My understanding is WSRO's power during the day is 1.5 KW. Are they using a ~ 30KB/s data rate? Perhaps others could verify.
The audio sounds good although I can hear a bit of compression on certain notes ( horns/piano etc) but for something that's only (a 30 kb/s rate?) sounds surprisingly good overall. the sound quality is comparable to an FM-HD2 sub in MHO.
I never listened to SRO before since the analog signal was too degraded in this area and buried in noise. I prefer OTA over using my phone since I am on a limited data plan.

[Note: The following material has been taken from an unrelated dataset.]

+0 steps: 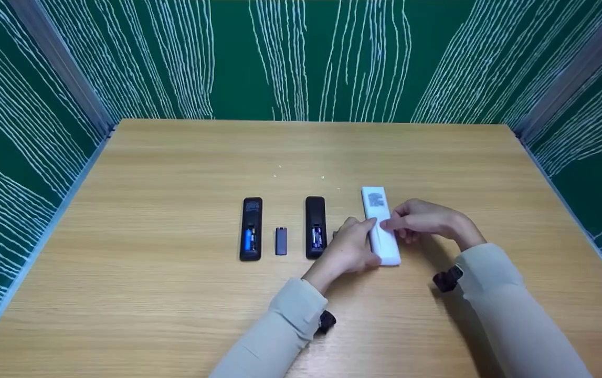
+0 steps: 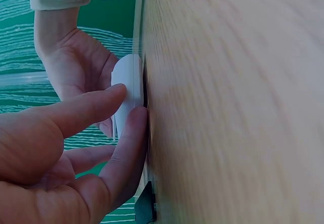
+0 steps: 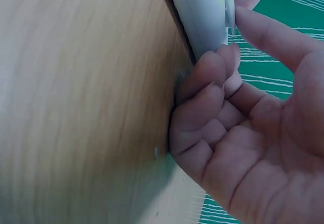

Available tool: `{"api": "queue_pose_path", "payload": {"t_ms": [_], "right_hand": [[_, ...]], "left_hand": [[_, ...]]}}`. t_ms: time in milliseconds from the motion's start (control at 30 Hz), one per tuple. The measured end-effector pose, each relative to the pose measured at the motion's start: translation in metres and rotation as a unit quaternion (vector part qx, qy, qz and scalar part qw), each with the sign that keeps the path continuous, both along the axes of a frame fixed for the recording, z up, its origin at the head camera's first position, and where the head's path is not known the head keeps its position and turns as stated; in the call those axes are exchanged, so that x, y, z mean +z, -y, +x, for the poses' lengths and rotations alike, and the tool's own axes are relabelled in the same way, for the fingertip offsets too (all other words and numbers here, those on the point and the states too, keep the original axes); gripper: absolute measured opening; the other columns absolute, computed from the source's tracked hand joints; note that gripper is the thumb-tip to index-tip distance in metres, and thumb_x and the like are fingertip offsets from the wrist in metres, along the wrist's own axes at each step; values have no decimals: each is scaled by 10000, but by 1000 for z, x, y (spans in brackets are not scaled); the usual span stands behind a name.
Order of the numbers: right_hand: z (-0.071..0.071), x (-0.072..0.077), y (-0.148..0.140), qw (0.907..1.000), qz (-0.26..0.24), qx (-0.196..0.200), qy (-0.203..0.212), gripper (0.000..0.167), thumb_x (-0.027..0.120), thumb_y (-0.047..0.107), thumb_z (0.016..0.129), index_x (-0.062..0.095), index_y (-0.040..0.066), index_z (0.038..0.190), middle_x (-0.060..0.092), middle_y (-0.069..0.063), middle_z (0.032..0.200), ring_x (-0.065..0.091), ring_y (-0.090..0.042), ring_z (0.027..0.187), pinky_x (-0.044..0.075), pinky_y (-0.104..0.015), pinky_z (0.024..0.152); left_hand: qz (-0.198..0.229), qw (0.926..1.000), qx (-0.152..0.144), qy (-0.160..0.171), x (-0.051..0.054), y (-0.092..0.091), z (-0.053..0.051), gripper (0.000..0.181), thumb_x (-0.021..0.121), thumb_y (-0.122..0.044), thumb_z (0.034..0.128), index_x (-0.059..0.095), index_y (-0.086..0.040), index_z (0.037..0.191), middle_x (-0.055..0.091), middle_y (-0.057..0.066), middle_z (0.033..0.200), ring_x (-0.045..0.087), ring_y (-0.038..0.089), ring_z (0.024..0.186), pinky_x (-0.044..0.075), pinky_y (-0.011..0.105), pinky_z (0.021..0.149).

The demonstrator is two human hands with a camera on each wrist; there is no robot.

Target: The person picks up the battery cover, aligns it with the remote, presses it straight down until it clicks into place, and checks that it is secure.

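I count one white remote point(image 1: 378, 211), two black remotes point(image 1: 251, 215) and one loose cover point(image 1: 281, 241) on the desk point(image 1: 175, 294). My left grip point(image 1: 349, 247) holds the white remote by its left side; my right grip point(image 1: 424, 218) holds its right, thumb on top. The black remotes, batteries point(image 1: 249, 240) showing, lie left of both grips. My left grip mostly hides a dark piece point(image 1: 335, 234).

Left hand point(image 2: 53, 176) holding white remote point(image 2: 127, 77), right hand point(image 2: 78, 64) behind; wooden table point(image 2: 238, 107).

the wood-grain tabletop point(image 1: 148, 173) carries two black remotes point(image 1: 251, 214), a small dark cover point(image 1: 281, 241) between them, and a white remote point(image 1: 384, 242).
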State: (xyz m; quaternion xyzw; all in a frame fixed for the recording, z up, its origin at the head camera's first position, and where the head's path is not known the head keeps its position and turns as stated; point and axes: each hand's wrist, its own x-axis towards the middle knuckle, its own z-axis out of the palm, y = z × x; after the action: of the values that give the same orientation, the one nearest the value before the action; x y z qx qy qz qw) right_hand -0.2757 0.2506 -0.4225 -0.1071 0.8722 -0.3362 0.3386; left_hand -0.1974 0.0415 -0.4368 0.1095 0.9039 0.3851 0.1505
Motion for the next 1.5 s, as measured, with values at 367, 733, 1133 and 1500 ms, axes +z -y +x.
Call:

I used to use the Sangean to listen to WBZ or 1010WINS, but both apparently turned off their MA-1. Not sure why, I thought it was an improvement overall, even though MA-1 had lots of compression.
Welcome! Please keep us informed on how WSRO does since you do claim to be in it's fringe.
 
What is this MA-3 and MA-1 of which you write?

I think WCBS AM 880 is still in HD, if you're able to pick them up where you are. I thought Audacy (Entercom) had maintained a lot of their HD signals on the AM band, unlike iHeart.

Both WCBS and WINS haven’t run HD in several months.
 
I think WalkNTune is referring to All Digital (MA-3) and hybrid digital (MA1).
I kind of inferred that which you wrote, but those terms are totally new to me. "HD" is the term with which I've long been familiar. And for "all-digital", well, it was simply "all-digital". So, when did these new designations MA-1 and MA-3 originate, and why am I just learning of them now? I read these posts almost daily.
 
So, when did these new designations MA-1 and MA-3 originate, and why am I just learning of them now? I read these posts almost daily.
These terms were written into the HD Radio spec around 20 years ago. But the distinction was pretty much irrelevant until the FCC authorized "full digital" (aka MA-3) operation on the AM band in the last year or two.
 
Hello,
New member here. I am in Manchester NH and am able to pick up the new WSRO digital signal for most of the day. I think my area would be considered fringe, as I have to use a tuned AN-200 loop near my Sangean HDR-16. Without the loop it won't lock for more than a second, then it's just silence.
Thank you for the reception report! There is so little documented about MA3 reception since it's so new. I find your post valuable.
 
What does "MA-2" involve?
Check out pages 7 and 8: https://docs.fcc.gov/public/attachments/FCC-02-286A3.pdf
Modes MA2 and MA4 provide higher throughput than MA1 and MA3 by making available an additional logical channel (i.e. P2) at the expense of P1 robustness.
I take that to mean that an MA2 mode or MA4 mode would allow the "HD2" subchannel on AM, but would require extra space (MA2) or would narrow the HD1 signal (if MA4 was used). Other than that, I don't really know for sure.
 
I kind of inferred that which you wrote, but those terms are totally new to me. "HD" is the term with which I've long been familiar. And for "all-digital", well, it was simply "all-digital". So, when did these new designations MA-1 and MA-3 originate, and why am I just learning of them now? I read these posts almost daily.
I found out about WWFDs ( I think that's the call for 820 AM digital out of fredrickburg MD) full digital experiments a couple years back and was intrigued. The (RW online article awhile back) mentioned MA-3 as full digital, as I recall. I found a white paper on the subject on the FCC website. ( article ' FCC-20-154A1' mentions MA-3 as full digital and MA-1 as the hybrid IBOC signal we all know).